India’s used-car sales market – which had heated up during 2021 and 2022 after supply chain constraints from Covid19 pandemic and Russia-Ukraine war – is now seeing a palpable slowdown. With profitability still a far cry for venture-backed companies like Spinny, Cars24 and CarDekho, these platforms are either putting the brakes on business expansion or exiting the segment completely.

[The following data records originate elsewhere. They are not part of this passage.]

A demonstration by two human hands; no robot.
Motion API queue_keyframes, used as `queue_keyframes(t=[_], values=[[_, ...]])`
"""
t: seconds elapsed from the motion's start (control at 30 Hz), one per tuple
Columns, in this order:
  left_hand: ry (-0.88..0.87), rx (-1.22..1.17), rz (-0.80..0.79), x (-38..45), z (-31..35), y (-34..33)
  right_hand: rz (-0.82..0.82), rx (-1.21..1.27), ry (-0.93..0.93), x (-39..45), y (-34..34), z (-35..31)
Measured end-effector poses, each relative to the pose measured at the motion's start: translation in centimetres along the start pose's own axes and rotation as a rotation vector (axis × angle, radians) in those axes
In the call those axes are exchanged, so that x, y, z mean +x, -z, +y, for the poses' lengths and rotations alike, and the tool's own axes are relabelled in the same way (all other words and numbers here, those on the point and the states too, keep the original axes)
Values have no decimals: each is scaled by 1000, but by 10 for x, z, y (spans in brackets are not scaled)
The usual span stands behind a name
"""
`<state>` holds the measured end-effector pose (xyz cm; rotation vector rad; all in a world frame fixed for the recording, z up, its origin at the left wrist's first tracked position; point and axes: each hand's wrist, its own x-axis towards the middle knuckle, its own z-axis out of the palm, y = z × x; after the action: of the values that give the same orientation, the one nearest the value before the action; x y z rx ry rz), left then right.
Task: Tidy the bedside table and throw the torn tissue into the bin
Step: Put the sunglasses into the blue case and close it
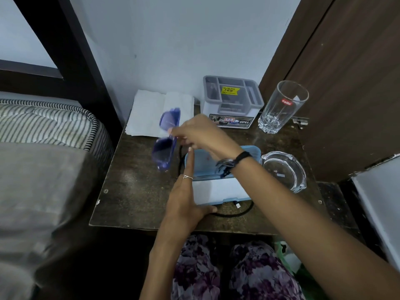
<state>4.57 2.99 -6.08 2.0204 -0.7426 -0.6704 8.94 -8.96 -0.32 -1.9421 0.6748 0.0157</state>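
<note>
My right hand (pixel 202 135) holds a pair of blue-tinted glasses (pixel 165 140) by one arm, above the left part of the dark bedside table (pixel 134 191). The glasses are blurred. My left hand (pixel 186 198) rests flat against the left side of an open light-blue glasses case (pixel 218 189), its thumb under the front edge. A white tissue (pixel 149 113) lies unfolded at the table's back left, partly behind the glasses. A black cable (pixel 236 213) curls from under the case.
A grey and white organiser (pixel 232 100) stands at the back by the wall. A tall glass (pixel 281 107) stands to its right, a glass ashtray (pixel 283 169) nearer. The bed (pixel 43 148) lies left. A green-lined bin (pixel 290 258) sits on the floor at lower right.
</note>
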Motion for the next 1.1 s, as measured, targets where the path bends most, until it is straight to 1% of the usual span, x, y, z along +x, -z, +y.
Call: queue_keyframes(t=[0.07, 0.1, 0.13, 0.17, 0.2, 0.27, 0.3, 0.37, 0.4, 0.47, 0.57, 0.63, 0.73, 0.83, 0.87, 0.93, 0.97, 1.0, 1.03, 1.07, 1.1], values=[[-19, -17, 10, 0, 3, 1, 77, 269, 101, -8, 16, -6], [-31, -32, 15, 0, 3, 1, 136, 301, 167, -16, 25, -9], [-39, -53, 21, 0, 3, 2, 192, 247, 246, -24, 34, -9], [-42, -77, 27, 0, 2, 1, 209, 148, 324, -34, 43, -9], [-44, -102, 32, 0, 1, 1, 179, 48, 381, -45, 51, -6], [-49, -137, 54, 2, -3, 0, 20, -145, 469, -68, 67, 2], [-44, -148, 62, 2, -5, -1, -71, -282, 497, -77, 75, 9], [-23, -165, 73, 2, -6, -2, -223, -591, 501, -91, 81, 23], [-17, -170, 80, 2, -7, -2, -271, -698, 473, -94, 80, 29], [-12, -171, 94, 2, -7, -3, -329, -839, 413, -95, 73, 42], [-30, -167, 102, 3, -10, -3, -349, -1012, 445, -91, 64, 58], [-40, -168, 100, 4, -10, -2, -333, -983, 481, -87, 63, 65], [-38, -188, 91, 5, -9, -1, -326, -801, 520, -82, 63, 75], [-39, -184, 83, 6, -10, -1, -299, -637, 505, -84, 61, 82], [-45, -179, 85, 6, -10, -2, -239, -604, 531, -86, 60, 82], [-41, -178, 93, 5, -9, -1, -28, -495, 628, -89, 62, 78], [-34, -182, 103, 6, -9, -1, 82, -420, 652, -89, 65, 74], [-33, -183, 112, 6, -9, -1, 159, -360, 653, -88, 68, 71], [-32, -188, 116, 7, -11, -2, 191, -338, 629, -85, 72, 68], [-33, -197, 114, 7, -11, -2, 176, -359, 573, -83, 74, 67], [-38, -203, 115, 7, -11, -3, 128, -416, 503, -82, 76, 69]])
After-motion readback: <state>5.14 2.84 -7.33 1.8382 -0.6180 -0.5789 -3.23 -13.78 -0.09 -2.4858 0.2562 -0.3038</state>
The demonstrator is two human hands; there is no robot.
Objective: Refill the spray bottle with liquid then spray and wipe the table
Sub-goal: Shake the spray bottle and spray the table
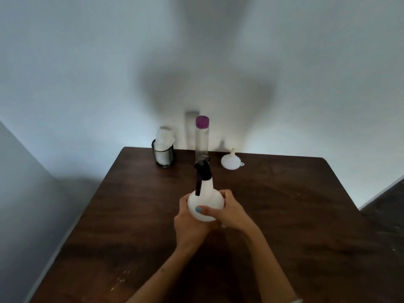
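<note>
A: The refill comes first, I'd say, so how should that spray bottle [205,203] be opened?

B: Keep one hand firm on the round white body and bring the other up to the black spray head [203,170], then twist at the collar, bottle upright. The funnel [230,161] at the back goes in the neck afterwards, and the tall bottle with the purple cap [202,138] looks like the supply (its level is hard to read).

A: And the hands, going from the left?

B: The left hand [189,224] cups the body from below and from its left side, fingers curled round it. The right hand [227,212] wraps the other side, thumb pressed across the front. Both forearms reach up from the near edge of the table [295,215].

A: Where is it exactly?

B: Mid-table, near the person; whether its base touches the wood I cannot tell. The cloths in the mesh cup [163,150] wait at the back left
</note>
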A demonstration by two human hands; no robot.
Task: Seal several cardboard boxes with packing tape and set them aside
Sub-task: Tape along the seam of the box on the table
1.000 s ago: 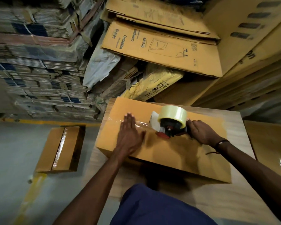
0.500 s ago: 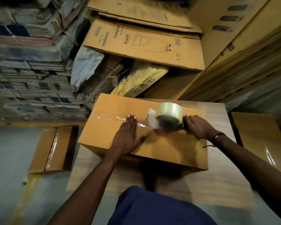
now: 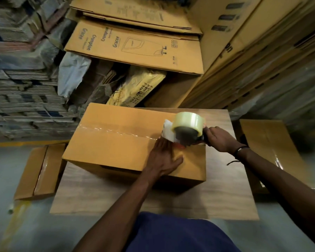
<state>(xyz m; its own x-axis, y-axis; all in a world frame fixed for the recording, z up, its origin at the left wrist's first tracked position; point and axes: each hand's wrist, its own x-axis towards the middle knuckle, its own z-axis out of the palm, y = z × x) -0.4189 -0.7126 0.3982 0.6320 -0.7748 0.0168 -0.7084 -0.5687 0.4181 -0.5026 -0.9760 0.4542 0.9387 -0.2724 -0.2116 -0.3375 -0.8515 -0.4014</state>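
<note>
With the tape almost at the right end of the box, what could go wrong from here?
1. The left hand lies flat right beside the tape dispenser; its cutting edge might catch the fingers.
2. The box overhangs the table on the left; a hard pull could shift it.
3. The laid tape strip looks wrinkled and may seal poorly.

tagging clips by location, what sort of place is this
Probably a warehouse packing area: stacks of flattened cartons behind the table, bundled card stacks at left, a sealed box on the concrete floor.
</note>
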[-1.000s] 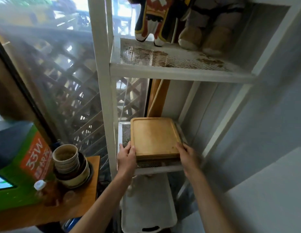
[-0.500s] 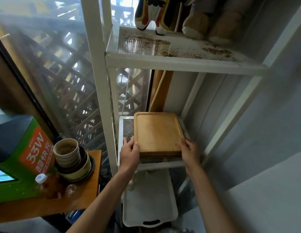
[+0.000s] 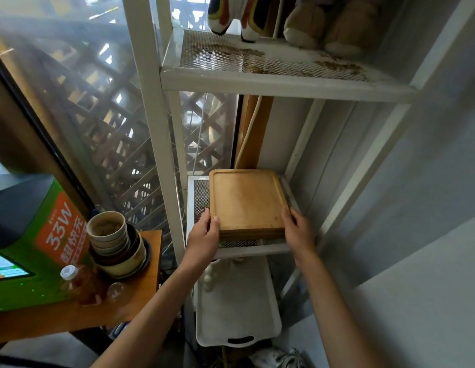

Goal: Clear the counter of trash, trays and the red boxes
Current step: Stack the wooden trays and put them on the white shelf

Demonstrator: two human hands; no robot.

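Both my hands are on the stack of square light-wood trays with raised rims point(image 3: 248, 201): left hand point(image 3: 203, 241) has its thumb over the near-left corner, right hand point(image 3: 297, 231) wraps the near-right corner, fingers curled on the edge. The stack sits on the middle mesh shelf of the white metal rack point(image 3: 239, 251), pushed toward the right post, near edge just inside the front rail. Risk as I see it: layers could shear and slide apart if I let go unevenly, and a right-side nudge could jam it against the post. The top tray looks clean and dry, pale worn patch in the centre; side view shows several thin layers, count unclear. A white plastic handled tray point(image 3: 237, 306) lies on the shelf below.
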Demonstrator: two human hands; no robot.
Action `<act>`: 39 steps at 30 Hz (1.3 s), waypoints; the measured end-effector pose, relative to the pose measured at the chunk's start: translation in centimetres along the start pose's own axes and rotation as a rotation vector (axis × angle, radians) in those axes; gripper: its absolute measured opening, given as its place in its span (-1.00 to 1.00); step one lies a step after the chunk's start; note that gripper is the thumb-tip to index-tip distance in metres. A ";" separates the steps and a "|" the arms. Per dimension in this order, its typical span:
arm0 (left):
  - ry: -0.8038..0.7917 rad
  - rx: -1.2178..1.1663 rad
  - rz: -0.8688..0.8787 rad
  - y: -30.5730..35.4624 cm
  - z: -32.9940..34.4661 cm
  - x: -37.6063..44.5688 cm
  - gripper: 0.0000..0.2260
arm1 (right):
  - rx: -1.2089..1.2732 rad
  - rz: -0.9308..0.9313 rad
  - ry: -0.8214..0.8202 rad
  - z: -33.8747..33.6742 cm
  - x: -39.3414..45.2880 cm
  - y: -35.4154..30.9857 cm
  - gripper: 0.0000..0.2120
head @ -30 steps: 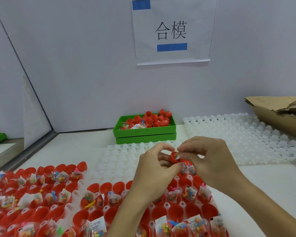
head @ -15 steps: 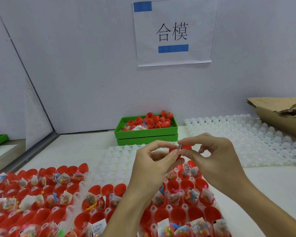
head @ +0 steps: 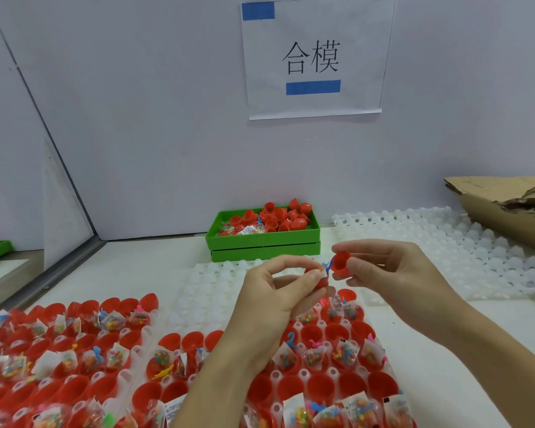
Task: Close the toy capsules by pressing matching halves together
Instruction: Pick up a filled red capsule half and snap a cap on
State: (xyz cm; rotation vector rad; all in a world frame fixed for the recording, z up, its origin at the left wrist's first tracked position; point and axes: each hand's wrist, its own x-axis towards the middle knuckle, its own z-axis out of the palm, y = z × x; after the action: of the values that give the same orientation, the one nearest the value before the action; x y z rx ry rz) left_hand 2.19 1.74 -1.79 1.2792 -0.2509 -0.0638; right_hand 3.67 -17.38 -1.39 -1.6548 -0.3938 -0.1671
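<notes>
Above the near tray [head: 294,327], the person holds two red capsule halves just apart. The left hand [head: 272,299] curls thumb and forefinger around the lower half [head: 320,282], mostly hidden by the fingers; a small blue and orange toy piece [head: 327,268] sticks out of it, though its shape is too small to make out. The right hand [head: 393,273] pinches the upper half [head: 342,264], a glossy red cup with its open mouth tilted towards the left hand. The tray beneath holds rows of open red halves, many with bagged toys inside.
</notes>
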 end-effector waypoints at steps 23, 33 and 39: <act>0.056 0.430 0.249 -0.4 -0.1 0.2 -0.81 | -0.163 -0.193 -0.012 1.2 -0.6 -0.9 -0.68; 0.020 0.494 0.281 -0.6 -0.3 0.3 -0.70 | -0.168 -0.176 0.044 1.3 -0.5 -0.7 -0.62; 0.012 0.461 0.314 -0.4 -0.1 0.0 -0.71 | -0.155 -0.182 0.046 1.5 -0.7 -0.8 -0.62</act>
State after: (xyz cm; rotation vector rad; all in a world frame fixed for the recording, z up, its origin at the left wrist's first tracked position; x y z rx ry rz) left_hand 2.28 1.74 -2.15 1.6811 -0.4723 0.2852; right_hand 2.59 -15.95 -1.00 -1.7627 -0.5072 -0.3790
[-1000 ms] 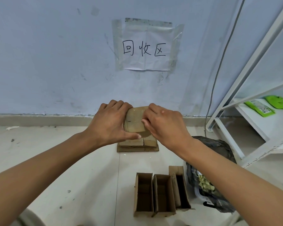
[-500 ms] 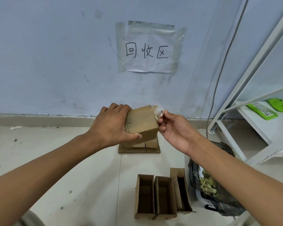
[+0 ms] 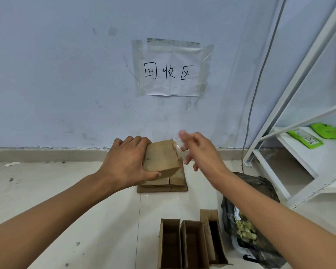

Sources told ET that SoftBank-backed Cars24 was executing a calculated expansion of cities from where it was buying cars and has stopped expanding the number of cities where it sells cars. Tiger Global-backed Spinny is also learnt to have stopped entering new markets, focussing instead on its existing markets. Meanwhile, Sequoia Capital-funded CarDekho pulled out of the used-cars retail business in January-February this year citing no sight of profitability.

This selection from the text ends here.